WORK ORDER: In the listing below, find the line with "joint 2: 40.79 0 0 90" and the line with "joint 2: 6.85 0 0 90". Repeat those two lines and all lines between them exactly.

Start of DATA SEGMENT

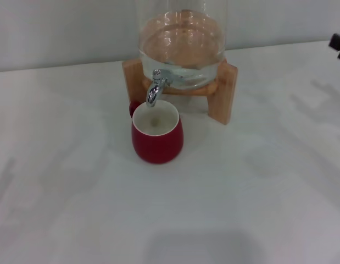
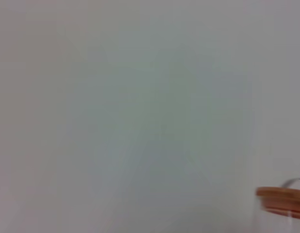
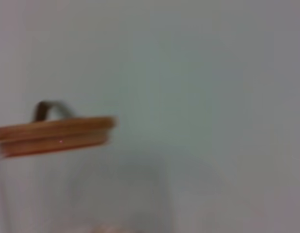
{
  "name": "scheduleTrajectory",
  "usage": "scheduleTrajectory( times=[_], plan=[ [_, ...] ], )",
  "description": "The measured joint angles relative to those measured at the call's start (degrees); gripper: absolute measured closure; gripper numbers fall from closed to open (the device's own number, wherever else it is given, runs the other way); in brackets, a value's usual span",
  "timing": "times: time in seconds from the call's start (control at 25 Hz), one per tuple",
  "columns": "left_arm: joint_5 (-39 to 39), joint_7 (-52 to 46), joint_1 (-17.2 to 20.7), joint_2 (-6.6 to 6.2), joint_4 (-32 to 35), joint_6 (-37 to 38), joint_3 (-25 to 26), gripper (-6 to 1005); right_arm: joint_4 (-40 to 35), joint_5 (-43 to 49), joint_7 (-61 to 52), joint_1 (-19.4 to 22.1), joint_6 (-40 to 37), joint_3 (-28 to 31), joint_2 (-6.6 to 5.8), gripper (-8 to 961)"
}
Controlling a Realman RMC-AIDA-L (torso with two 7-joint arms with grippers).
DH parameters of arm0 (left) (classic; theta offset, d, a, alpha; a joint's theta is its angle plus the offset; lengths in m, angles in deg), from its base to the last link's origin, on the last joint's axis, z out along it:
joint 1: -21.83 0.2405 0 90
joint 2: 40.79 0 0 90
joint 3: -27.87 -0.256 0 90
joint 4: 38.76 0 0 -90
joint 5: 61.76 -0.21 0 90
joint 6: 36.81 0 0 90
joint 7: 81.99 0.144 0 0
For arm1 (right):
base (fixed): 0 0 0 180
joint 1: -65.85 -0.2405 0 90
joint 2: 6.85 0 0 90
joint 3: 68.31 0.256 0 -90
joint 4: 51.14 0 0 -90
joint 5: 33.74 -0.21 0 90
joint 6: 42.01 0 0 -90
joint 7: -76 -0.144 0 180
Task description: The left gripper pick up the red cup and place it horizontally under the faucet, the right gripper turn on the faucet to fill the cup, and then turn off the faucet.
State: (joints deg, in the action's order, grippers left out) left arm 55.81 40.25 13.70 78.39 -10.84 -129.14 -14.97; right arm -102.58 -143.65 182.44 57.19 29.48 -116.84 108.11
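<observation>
One right claw (image 1: 338, 47) touches nothing.

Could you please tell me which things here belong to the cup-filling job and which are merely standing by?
Job: red cup upright under the faucet; right gripper at the table's far right edge.
Standing by: glass jar, wooden stand, jar lid.

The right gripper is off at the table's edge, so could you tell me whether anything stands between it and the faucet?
Nothing visible does. The right gripper shows only at the far right edge; bare white table lies between it and the faucet. The wooden stand's right leg sits nearby, lower than the tap. The red cup stands under the spout.
</observation>
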Motion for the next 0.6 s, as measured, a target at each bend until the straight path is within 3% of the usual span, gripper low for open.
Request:
scheduleTrajectory(
  times=[0.16,0.48,0.6],
  plan=[
    [0.35,-0.54,0.87,0.0,0.0,1.17,0.62,377,-9.28,5.62,-9.03,2.48,0.56,-4.58,0.09,158],
    [0.77,-1.46,1.26,0.0,0.11,4.89,1.35,115,-34.77,13.66,-23.56,10.63,-8.57,-23.39,0.4,157],
    [0.6,-2.36,0.91,0.0,0.34,6.76,1.35,115,-41.44,18.38,-29.07,11.79,-12.21,-29.16,0.72,157]
  ],
)
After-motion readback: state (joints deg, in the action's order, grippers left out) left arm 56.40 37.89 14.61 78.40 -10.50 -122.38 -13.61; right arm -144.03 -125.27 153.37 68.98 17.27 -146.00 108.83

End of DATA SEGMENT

TASK RESPONSE:
joint 2: 40.79 0 0 90
joint 3: -27.87 -0.256 0 90
joint 4: 38.76 0 0 -90
joint 5: 61.76 -0.21 0 90
joint 6: 36.81 0 0 90
joint 7: 81.99 0.144 0 0
For arm1 (right):
base (fixed): 0 0 0 180
joint 1: -65.85 -0.2405 0 90
joint 2: 6.85 0 0 90

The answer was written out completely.